__Task requirements__. Produce the same data once more, line for line.

__Source data__.
§
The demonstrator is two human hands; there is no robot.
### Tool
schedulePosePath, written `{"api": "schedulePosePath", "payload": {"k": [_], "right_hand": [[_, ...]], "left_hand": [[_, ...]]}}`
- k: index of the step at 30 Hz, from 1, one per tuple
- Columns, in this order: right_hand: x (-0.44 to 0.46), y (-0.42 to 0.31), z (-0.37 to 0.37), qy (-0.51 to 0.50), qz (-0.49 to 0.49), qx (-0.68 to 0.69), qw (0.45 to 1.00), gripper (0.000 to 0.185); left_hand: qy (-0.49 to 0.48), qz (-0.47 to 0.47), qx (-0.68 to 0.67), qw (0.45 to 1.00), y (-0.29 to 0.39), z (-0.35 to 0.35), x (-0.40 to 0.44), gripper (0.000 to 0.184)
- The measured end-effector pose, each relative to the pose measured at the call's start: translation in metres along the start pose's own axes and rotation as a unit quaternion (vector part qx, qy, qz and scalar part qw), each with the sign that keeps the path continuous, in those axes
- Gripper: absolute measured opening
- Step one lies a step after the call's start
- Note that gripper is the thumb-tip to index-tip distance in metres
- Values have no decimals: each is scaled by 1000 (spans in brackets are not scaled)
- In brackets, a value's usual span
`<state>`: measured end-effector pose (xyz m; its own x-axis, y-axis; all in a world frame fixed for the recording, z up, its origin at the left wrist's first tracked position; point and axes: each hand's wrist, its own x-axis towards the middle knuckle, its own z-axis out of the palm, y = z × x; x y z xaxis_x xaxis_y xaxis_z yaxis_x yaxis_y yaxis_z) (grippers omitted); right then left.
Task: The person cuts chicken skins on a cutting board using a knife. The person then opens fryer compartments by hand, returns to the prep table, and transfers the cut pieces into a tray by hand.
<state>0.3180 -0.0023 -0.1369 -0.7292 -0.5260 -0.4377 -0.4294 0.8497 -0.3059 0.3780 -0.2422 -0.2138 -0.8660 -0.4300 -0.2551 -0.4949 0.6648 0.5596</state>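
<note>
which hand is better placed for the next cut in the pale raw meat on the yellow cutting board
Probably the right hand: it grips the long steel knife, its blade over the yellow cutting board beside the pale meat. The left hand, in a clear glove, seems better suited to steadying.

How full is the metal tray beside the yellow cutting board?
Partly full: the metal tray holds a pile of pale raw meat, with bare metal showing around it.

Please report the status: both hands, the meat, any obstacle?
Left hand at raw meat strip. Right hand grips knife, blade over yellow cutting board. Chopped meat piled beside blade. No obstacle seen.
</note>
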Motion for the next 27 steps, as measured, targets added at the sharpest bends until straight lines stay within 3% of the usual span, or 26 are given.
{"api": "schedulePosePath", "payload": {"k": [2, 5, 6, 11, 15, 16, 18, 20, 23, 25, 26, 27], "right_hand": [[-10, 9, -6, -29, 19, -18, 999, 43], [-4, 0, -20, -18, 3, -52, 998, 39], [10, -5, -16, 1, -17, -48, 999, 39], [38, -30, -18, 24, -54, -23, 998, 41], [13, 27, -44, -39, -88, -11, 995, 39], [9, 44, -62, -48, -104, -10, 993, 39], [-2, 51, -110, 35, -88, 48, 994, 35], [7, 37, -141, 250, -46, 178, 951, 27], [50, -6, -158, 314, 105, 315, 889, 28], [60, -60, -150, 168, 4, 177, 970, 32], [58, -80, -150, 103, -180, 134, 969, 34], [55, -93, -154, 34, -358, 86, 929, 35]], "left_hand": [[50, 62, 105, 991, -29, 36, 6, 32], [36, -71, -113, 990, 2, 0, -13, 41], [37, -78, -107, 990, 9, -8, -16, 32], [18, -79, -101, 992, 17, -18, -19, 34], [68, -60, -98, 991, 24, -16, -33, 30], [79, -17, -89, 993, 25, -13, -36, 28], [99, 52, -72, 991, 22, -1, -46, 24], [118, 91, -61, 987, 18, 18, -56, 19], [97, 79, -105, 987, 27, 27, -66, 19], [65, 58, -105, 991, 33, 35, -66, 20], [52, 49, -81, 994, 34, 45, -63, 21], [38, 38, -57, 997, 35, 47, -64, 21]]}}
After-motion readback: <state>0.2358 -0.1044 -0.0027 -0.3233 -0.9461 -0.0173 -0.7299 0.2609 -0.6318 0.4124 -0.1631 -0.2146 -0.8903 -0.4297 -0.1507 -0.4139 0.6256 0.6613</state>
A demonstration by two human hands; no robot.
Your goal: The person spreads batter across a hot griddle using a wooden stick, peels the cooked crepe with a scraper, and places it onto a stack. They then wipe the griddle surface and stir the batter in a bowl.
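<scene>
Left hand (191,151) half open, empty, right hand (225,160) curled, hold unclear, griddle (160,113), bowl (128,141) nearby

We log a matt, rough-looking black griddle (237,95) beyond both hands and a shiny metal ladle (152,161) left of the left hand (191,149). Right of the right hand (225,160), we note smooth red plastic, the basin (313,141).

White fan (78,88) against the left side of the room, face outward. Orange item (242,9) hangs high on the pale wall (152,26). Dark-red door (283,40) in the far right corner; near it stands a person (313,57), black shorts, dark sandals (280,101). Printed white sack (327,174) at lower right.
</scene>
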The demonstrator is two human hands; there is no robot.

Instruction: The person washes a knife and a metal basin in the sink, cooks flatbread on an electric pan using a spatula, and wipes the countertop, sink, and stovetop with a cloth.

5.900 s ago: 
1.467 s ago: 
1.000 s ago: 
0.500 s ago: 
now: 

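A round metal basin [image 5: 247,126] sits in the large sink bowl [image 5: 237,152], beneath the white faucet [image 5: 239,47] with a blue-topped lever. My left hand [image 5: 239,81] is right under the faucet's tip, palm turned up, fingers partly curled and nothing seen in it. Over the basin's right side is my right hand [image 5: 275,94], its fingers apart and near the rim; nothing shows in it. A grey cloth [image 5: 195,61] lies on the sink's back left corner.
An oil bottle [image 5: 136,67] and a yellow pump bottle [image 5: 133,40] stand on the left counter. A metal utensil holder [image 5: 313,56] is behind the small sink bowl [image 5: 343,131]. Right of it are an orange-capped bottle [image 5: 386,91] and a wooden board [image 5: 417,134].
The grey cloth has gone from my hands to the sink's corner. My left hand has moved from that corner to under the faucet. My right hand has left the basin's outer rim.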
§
__Task result__.
The demonstrator is two human hands; there is no robot.
### Tool
schedulePosePath, written `{"api": "schedulePosePath", "payload": {"k": [_], "right_hand": [[_, ...]], "left_hand": [[_, ...]]}}`
- k: index of the step at 30 Hz, from 1, one per tuple
- Columns, in this order: right_hand: x (-0.44 to 0.46), y (-0.42 to 0.31), z (-0.37 to 0.37), qy (-0.51 to 0.50), qz (-0.49 to 0.49), qx (-0.68 to 0.69), qw (0.45 to 1.00), gripper (0.000 to 0.185); left_hand: qy (-0.49 to 0.48), qz (-0.47 to 0.47), qx (-0.68 to 0.67), qw (0.45 to 1.00), y (-0.29 to 0.39), z (-0.35 to 0.35), x (-0.40 to 0.44), gripper (0.000 to 0.184)
- The measured end-effector pose, each relative to the pose measured at the call's start: translation in metres along the start pose's own axes and rotation as a unit quaternion (vector part qx, qy, qz and scalar part qw), each with the sign that keeps the path continuous, in those axes
- Gripper: absolute measured opening
- Step one lies a step after the call's start
- Note that gripper is the thumb-tip to index-tip distance in metres
- Values have no decimals: each is scaled by 1000 (spans in brackets are not scaled)
- In brackets, a value's usual span
`<state>`: measured end-effector pose (xyz m; its own x-axis, y-axis; all in a world frame fixed for the recording, z up, its origin at the left wrist's first tracked position; point and axes: each hand's wrist, its own x-axis towards the middle knuckle, its own z-axis out of the palm, y = z × x; x y z xaxis_x xaxis_y xaxis_z yaxis_x yaxis_y yaxis_z) (grippers omitted); right then left.
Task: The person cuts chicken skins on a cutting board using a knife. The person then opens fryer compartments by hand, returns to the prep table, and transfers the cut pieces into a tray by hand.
<state>0.3180 -0.0023 -0.1369 -0.7292 -0.5260 -0.4377 -0.4294 0.8497 -0.3059 0.3780 -0.2422 -0.2138 -0.8660 -0.4300 -0.2551 -0.4949 0.6648 0.5596</state>
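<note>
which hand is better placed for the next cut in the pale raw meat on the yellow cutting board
Probably the right hand: it grips the long steel knife, its blade over the yellow cutting board beside the pale meat. The left hand, in a clear glove, seems better suited to steadying.

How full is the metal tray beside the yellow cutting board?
Partly full: the metal tray holds a pile of pale raw meat, with bare metal showing around it.

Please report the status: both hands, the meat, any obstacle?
Left hand at raw meat strip. Right hand grips knife, blade over yellow cutting board. Chopped meat piled beside blade. No obstacle seen.
</note>
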Motion for the next 27 steps, as measured, targets added at the sharpest bends until straight lines stay within 3% of the usual span, or 26 are given.
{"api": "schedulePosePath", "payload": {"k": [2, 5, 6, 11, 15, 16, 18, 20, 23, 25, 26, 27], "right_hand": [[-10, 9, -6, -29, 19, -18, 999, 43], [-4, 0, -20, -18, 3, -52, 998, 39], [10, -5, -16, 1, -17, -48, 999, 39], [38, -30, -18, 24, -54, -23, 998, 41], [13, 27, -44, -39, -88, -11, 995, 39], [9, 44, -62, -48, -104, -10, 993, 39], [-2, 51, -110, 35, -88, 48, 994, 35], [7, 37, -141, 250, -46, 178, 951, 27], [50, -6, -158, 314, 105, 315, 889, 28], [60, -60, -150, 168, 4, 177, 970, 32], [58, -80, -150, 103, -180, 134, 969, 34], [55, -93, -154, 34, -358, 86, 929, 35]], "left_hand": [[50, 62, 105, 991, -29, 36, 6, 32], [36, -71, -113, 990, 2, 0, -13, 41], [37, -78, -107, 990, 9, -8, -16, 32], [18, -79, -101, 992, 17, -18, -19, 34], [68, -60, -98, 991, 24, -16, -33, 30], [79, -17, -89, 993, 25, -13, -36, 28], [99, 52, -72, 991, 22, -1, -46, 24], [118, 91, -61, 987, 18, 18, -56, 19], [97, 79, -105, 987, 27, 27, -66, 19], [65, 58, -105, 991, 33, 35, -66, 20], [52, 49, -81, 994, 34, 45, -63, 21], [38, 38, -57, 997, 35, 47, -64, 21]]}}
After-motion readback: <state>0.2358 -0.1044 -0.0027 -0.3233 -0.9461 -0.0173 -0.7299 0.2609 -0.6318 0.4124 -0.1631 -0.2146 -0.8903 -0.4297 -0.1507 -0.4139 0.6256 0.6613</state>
A demonstration by two human hands; no robot.
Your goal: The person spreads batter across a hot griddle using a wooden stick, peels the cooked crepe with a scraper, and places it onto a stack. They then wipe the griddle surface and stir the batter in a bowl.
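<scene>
Left hand (191,151) half open, empty, right hand (225,160) curled, hold unclear, griddle (160,113), bowl (128,141) nearby

We log a matt, rough-looking black griddle (237,95) beyond both hands and a shiny metal ladle (152,161) left of the left hand (191,149). Right of the right hand (225,160), we note smooth red plastic, the basin (313,141).

White fan (78,88) against the left side of the room, face outward. Orange item (242,9) hangs high on the pale wall (152,26). Dark-red door (283,40) in the far right corner; near it stands a person (313,57), black shorts, dark sandals (280,101). Printed white sack (327,174) at lower right.
</scene>
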The demonstrator is two human hands; there is no robot.

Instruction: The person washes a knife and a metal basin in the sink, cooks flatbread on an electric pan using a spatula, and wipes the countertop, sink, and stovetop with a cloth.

5.900 s ago: 
1.467 s ago: 
1.000 s ago: 
0.500 s ago: 
now: 

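A round metal basin [image 5: 247,126] sits in the large sink bowl [image 5: 237,152], beneath the white faucet [image 5: 239,47] with a blue-topped lever. My left hand [image 5: 239,81] is right under the faucet's tip, palm turned up, fingers partly curled and nothing seen in it. Over the basin's right side is my right hand [image 5: 275,94], its fingers apart and near the rim; nothing shows in it. A grey cloth [image 5: 195,61] lies on the sink's back left corner.
An oil bottle [image 5: 136,67] and a yellow pump bottle [image 5: 133,40] stand on the left counter. A metal utensil holder [image 5: 313,56] is behind the small sink bowl [image 5: 343,131]. Right of it are an orange-capped bottle [image 5: 386,91] and a wooden board [image 5: 417,134].
The grey cloth has gone from my hands to the sink's corner. My left hand has moved from that corner to under the faucet. My right hand has left the basin's outer rim.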

This output requires nothing more.